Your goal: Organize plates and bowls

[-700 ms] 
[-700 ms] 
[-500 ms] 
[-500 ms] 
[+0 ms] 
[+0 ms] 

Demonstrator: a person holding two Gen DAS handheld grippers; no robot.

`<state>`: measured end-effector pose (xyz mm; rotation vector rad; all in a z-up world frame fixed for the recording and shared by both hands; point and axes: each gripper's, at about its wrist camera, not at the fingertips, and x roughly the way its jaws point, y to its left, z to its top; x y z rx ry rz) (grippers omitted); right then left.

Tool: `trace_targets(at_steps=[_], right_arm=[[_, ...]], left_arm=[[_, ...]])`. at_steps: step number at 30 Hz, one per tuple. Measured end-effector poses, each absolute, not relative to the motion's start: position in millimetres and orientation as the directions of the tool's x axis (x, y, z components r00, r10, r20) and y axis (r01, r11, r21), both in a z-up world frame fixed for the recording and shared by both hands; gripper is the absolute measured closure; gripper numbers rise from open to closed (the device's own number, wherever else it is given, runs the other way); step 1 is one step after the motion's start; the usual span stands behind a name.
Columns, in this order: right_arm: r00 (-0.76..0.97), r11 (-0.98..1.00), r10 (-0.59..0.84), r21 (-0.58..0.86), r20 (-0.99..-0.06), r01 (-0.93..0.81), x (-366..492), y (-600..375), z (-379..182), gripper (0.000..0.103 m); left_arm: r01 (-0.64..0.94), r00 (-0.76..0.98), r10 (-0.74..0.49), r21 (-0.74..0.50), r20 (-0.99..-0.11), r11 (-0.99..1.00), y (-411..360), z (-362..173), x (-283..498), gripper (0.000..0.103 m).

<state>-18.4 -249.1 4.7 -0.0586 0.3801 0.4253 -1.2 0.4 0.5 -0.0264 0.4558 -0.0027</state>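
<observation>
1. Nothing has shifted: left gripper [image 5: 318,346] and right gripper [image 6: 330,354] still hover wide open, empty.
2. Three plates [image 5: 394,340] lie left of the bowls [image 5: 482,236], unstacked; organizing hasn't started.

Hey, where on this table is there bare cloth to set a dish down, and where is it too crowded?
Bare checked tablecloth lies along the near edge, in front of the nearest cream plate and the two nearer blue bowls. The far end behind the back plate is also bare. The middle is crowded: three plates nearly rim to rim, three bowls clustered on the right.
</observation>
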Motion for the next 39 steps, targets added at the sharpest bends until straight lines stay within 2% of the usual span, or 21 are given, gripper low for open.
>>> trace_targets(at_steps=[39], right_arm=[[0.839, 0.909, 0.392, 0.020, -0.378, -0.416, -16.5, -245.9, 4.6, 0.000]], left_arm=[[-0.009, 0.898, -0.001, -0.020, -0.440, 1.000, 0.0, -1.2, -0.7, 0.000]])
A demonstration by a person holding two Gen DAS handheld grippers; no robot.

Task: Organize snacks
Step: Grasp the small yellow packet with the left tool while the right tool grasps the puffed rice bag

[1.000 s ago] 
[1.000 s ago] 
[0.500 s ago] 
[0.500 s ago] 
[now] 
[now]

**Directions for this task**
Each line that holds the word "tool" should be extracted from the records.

**Task response**
Tool: `trace_targets(at_steps=[_], right_arm=[[_, ...]], left_arm=[[_, ...]])`. at_steps: step number at 30 Hz, one per tuple. Measured end-effector poses, each absolute, not relative to the motion's start: position in millimetres and orientation as the directions of the tool's x axis (x, y, z components r00, r10, r20) and y axis (r01, r11, r21), both in a z-up world frame fixed for the recording and shared by both hands; gripper is the absolute measured closure; gripper numbers rise from open to closed (the device's own number, wherever else it is given, runs the other way); step 1 is one step after the motion's start; the usual span stands behind a name.
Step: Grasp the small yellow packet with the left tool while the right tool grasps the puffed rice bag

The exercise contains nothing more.